I brought my head up from his shoulder and looked into his deep, chocolate eyes. Their depths threatened to drown me. But this was what I needed. Some Jacob love. He never failed to disappoint. The kid was right... he was always there for me.

That's when I kissed him. I didn't even know I was going to do it, until it happened. And when his soft, full lips were on mine; it felt right. More right than anything had felt for a long, long time. All I knew was that I didn't want it to end. Someone loved me. Whether I felt the same or not wasn't an issue right now. All that mattered was that this moment never end.

Jacob increased the pressure. Demanding more. I obliged, more than willing. Our lips were moving as one. In time. In tune. Perfection. A feeling I'd never experienced before. Before I knew it, our tongues were merging. Dancing in unison.

Hands grazed bodies. Exploring. Wanting. I needed this so badly. Needed him more than anything. I'd never imagined this would happen with Jacob... but now it felt right. His hand gently caressed circles on my back. As if he were asking permission. I bit his lower lip, causing him to whimper, as I thrust my cold hands underneath his flannel shirt. The sudden cold made him gasp.

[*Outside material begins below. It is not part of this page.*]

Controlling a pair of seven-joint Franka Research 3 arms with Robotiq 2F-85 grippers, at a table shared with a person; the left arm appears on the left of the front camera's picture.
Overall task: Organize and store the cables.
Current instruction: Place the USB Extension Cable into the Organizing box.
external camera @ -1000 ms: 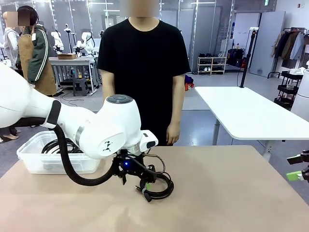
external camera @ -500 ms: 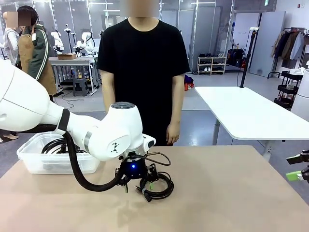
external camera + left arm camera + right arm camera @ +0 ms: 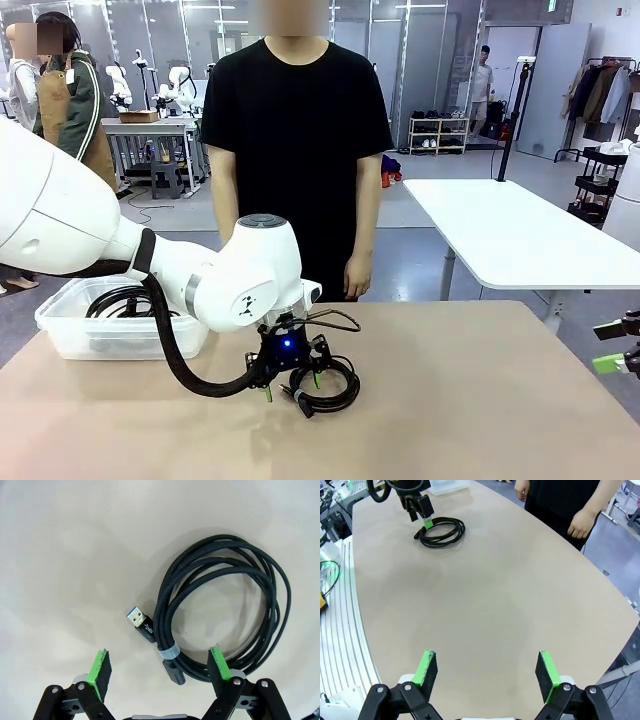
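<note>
Black braided cord lay coiled flat on the tan table, near its middle, as one loose cable bound with pale ties. The left gripper hung directly over the coil's near edge, pointing down at it. In the left wrist view the two green fingertips stood apart, and the bundled strands, one tie and the short plug end lay between them; the blue-tipped flat plug stuck out toward the bare table, while most of the loop spread away beyond the other pad. The bundle at that spot ran roughly across the line joining the pads, so closing there would likely pinch all the strands together; nothing was clamped yet. A clear plastic bin at the table's left end already held other dark cables, and it sat on the same side as the left arm, which made that arm the natural one for the carry. The right gripper waited well apart at the table's right edge, jaws wide and empty. The person stood at the far side, hands down.
</note>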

His hand's were on my breasts in seconds, removing my bra, grasping their small peaks greedily. I pushed his face away from mine as I quickly shrugged out of my t-shirt and threw it to the floor, along with the unclipped bra. Jacob was a fast mover. I chuckled slightly as I put my lips back to his.

I was suddenly being rolled onto my back as Jacob peeled off his shirt and jeans. By-passing my lips, he trailed small delicate kisses down the middle of my body. My back arched up in anticipation. This was the best kind of torture I could imagine. Jacob's mouth reached the top of my jeans and he ran his tongue lightly across my stomach. I gasped. Before I even knew my pants had been unzipped, they were flying over my head and onto the new wardrobe.

Jacob's mouth found mine once more. These kisses were more furious, desperate, needing. I leaned forward and yanked down his boxers. There was no time for foreplay. We had to do this. Right now. We both knew that there would be time for niceties later. Much later. All it was about now was fucking. Not making love. This was pure fucking. At least, it was in my mind. I needed Jacob, he was here, he loved me, he needed me... what could be wrong about this?

My underwear had disappeared onto Jacob's floor. Suddenly, he was thrusting inside me. Huge and hard and hot. I screamed in pure pleasure as our limbs tangled. Jacob was a pro at making my climax rise and fall, toying with me until he was ready himself.

We came smolderingly, shuddering and quickly. Him on top of me. Softly he kissed my lips as he rolled to his side.

"I love you, Bella." He whispered as he kissed my lips once more.

Crap. Love. That was something I hadn't foreseen. I forced as smile back at him as I kissed him quickly. I didn't want to hurt him. I did love him... but... it wasn't the same. Crap.

I wrapped myself in his arms and drifted to sleep. I couldn't go back to Charlie's. Here was the best place for me. I just dreaded the conversation that I knew was coming in the morning.